Боря заметно побледнел и спросил:
- А за что хоть?
-А было бы за что, баклан, я бы давно вытряс. Мне по ходу, типа все стипуху должны отстёгивать. Кто посёлок крышует, врубились? Гоните хрусты, а ежели нет, к маманькам чешите, их потрясите!
Никто не знает, чем бы кончилась эта заварушка, если бы не высунулся Костя Шубин. Он, торопясь, не умея управлять ногами и руками, подковылял к развалившемуся в сиденье Тыкве и выдал ему своё «Датвуйте» от всей-то своей солнечной души.
Валера Круглов, он же Тыква рассвирепел:
- А ну-ка уберите этого дебила обтруханого, а то я сейчас на…х перееду его.
При этом хулиган прицельно стрельнул из пальцев окурком точнёхонько в Костину радостную улыбку.
Костя упал на траву и завизжал, как заяц.
-Не трогай его! – хриплым и сбивающимся голосом выкрикнул Макс.

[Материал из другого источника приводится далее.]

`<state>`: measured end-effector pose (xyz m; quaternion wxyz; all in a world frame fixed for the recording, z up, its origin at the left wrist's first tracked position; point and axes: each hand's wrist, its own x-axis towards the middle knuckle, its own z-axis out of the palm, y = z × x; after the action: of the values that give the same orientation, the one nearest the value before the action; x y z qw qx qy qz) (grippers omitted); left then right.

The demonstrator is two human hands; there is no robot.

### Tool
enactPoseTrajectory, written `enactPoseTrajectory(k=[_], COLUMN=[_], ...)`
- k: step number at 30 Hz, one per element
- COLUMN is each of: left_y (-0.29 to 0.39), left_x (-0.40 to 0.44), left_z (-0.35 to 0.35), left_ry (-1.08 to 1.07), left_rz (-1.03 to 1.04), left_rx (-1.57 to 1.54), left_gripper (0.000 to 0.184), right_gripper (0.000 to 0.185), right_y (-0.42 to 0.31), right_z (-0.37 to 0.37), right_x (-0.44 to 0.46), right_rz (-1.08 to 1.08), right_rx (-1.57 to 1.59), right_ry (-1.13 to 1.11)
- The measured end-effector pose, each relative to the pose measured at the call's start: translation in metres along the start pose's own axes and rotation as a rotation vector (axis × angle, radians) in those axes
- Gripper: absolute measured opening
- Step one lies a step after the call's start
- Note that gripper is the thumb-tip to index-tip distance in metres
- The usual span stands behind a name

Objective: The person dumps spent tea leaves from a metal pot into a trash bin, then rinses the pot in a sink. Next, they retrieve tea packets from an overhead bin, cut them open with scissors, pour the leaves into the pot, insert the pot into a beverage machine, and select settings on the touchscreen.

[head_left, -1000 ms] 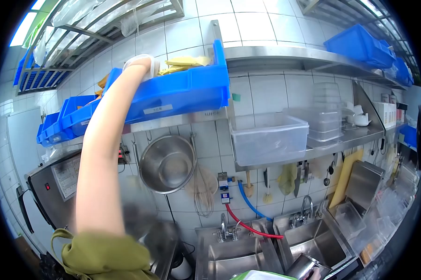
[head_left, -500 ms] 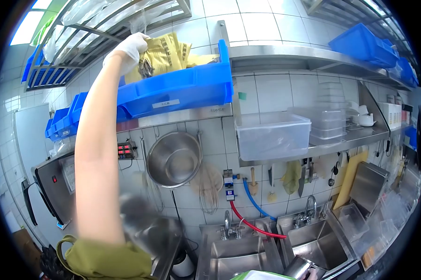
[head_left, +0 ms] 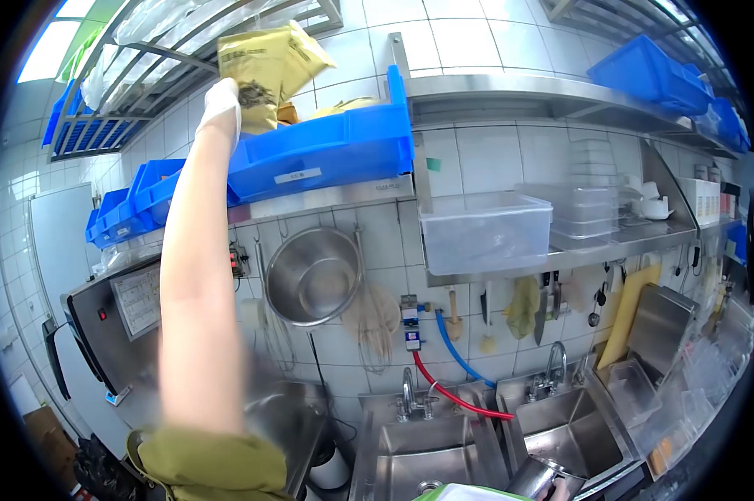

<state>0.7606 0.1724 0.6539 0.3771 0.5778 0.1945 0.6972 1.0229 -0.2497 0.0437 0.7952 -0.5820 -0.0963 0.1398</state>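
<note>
My left hand (head_left: 220, 110), in a white glove, is raised high at the upper left and grips yellow printed packets (head_left: 250, 68). A dark patch shows on the front packet; a second one leans out behind it to the right. They are above a blue bin (head_left: 335, 150) on the upper shelf, where more yellow packets (head_left: 347, 106) stick up over the rim. At the bottom edge, my right hand (head_left: 559, 491), only partly visible, holds a shiny metal pitcher (head_left: 531, 478) over the front of the right sink. Its fingers are mostly cut off.
Two steel sinks (head_left: 431, 451) stand below, with taps and red and blue hoses (head_left: 452, 355). A steel bowl (head_left: 312, 275) and whisks hang on the wall. Clear plastic tubs (head_left: 485, 238) sit on the right shelf. A wire rack (head_left: 143, 75) is overhead at left.
My left hand has lifted the yellow packets up out of the blue bin, so more of them shows above its rim. The right hand still holds the metal pitcher.
</note>
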Motion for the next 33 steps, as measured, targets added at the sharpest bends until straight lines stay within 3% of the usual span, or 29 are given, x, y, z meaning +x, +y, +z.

И добавил уже друзьям: «Не бойтесь, его, гада! Камни хватайте!»
Камни-голыши валялись за стойкой ворот. Ими при ветре местные футболисты прижимали к земле майки и бейсболки.
И Борька, и Витька выполнили команду Макса. У всех троих в руках было по увесистому булыгану.
Чудо произошло! Погрозил пацанам и грязно изматерился Витя Круглов, но ведь развернулся на одном колесе и с рёвом покинул стадион.
Макс, Витя и Боря разошлись по домам. А Костенька Шубин отправился на очередной обход посёлка - дарить свою улыбку людям.